Okay, suddenly I don't feel so guilty about my 175k of The Traveller, which has just entered the first and most brutal editing phase. I'm 75k into my second novel and more than 15k up in the opening chapters of five others. Each story's plot and characters are inextricably linked, so I have to work on them in tandem, the events of one driving the plot of another. I weave a tight web when I write, so a project takes me a while to finish, but there are no gaping holes when I'm done. - Darkkin
I just finished my first rewrite - meaning I have my first complete coherent draft for my first ever novel - and now I'm taking a break and also waiting for my editor to come back to me with comments before I do my second rewrite. It feels really strange, like I'm missing something... I have an itch to write but I have nothing to write about suddenly, no project. It feels so weird.
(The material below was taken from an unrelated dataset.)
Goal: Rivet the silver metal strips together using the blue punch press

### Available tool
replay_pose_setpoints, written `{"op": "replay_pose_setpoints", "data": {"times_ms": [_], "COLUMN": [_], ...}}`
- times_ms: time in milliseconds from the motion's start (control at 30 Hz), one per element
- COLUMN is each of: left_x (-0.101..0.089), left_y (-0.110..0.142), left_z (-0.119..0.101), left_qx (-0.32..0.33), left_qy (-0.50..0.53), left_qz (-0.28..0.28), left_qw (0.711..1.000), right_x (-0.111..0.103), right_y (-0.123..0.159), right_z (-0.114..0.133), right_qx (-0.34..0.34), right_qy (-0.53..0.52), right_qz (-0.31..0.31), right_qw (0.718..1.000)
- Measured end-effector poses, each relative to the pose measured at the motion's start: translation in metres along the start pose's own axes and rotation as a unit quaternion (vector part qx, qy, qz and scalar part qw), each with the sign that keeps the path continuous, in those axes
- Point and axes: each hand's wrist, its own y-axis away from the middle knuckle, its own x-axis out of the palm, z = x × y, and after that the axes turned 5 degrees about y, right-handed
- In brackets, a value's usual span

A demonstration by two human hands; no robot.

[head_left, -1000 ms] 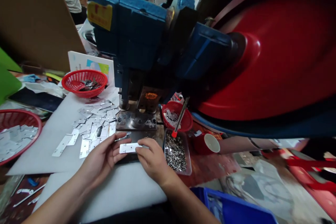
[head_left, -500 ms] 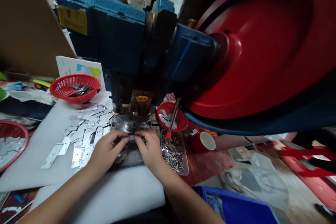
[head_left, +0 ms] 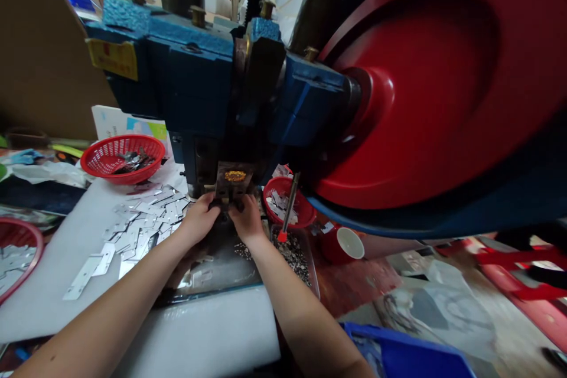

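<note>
Nearest, a smooth, soft-looking white foam sheet (head_left: 212, 331) is spreading under the forearms, and at right a glossy blue bin (head_left: 425, 360) is sitting low. Beyond the foam, a dull, flat metal bed (head_left: 225, 257) is catching the light, with tiny bits scattering its right side. Now the hands: the left hand (head_left: 200, 221) and right hand (head_left: 247, 221) are meeting nearly fingertip to fingertip under the press (head_left: 195, 88), both curling narrow; knuckles and shadow are hiding the fingertips, so I can't tell whether they're gripping anything. Thin, oblong, silvery plates (head_left: 146, 218) are lying in a loose heap left of the left hand, and more are filling a red basket (head_left: 39, 248) at far left. The right forearm is partly blocking a clear tub (head_left: 316, 277) of glittering metal scraps (head_left: 297, 257); a red cup (head_left: 349, 243) is standing to its right. Farther off, latticed red plastic is forming another basket (head_left: 95, 160). The press is wearing rough blue paint, a yellow label (head_left: 113, 59) too blurred for reading and an orange oval mark (head_left: 234, 176). A huge, shiny red wheel (head_left: 425, 100) is blocking the right background.
</note>
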Motion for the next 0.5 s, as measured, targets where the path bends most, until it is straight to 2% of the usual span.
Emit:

I'm nearing the end of the short novel I'm writing for my friends, but I keep finding myself getting distracted over the past couple of days. To make things worse, I rather stupidly set a release date so now I'm worried I won't finish it in time, or it'll end rather pathetically. I can't change it either because it's acting as a birthday present for someone... Never again shall I set a release date! Plus I've written this in three months, so the quality might only be average anyway... Oh well, it's lucky your friends are the worst critics!
Still writing the first draft (It's almost been a year!) ...I'm kind of demotivated now (once again /aggravated sigh) I set a target to myself to write a whole arc this summer, I don't know if that will happen. ;A; I just don't know why I'm so slowwwwwww.
Demotivation is a killer. I read something a while ago which said something along the lines of, "If you write just one page every day, by the end of the year you'll have 365 pages," evidently hinting that small targets are important in keeping your motivation high. I'm exactly the same with my story - I've set myself the target of completing the whole thing by July 26th, and true, I have only a few chapters left to write, but that still equates to about 8,000 words and I work during the day so I might end up pulling my hair out before I reach the release date. Never set targets - you will only regard writing as a chore from it. Writing is fun! Targets make it seem like work
I'm thinking of resurrecting a story I started, but never finished. Working title Cecilia Kendall. It's set in 1930s Boston.
I'm currently at the most difficult part for me, which is actually starting to write the first draft. Since planning, I've already changed what the first chapter will be about and the information found in the original first chapter will be revealed much later, since I felt it was too distracting. I open up my word document, look at the blank page put my hands near the keyboard, sigh and then close the word document. I'm hoping to start today, but it's a massive hurdle for me to begin. I should probably start before I feel the need to make another major change, which sets the whole thing back another week or so.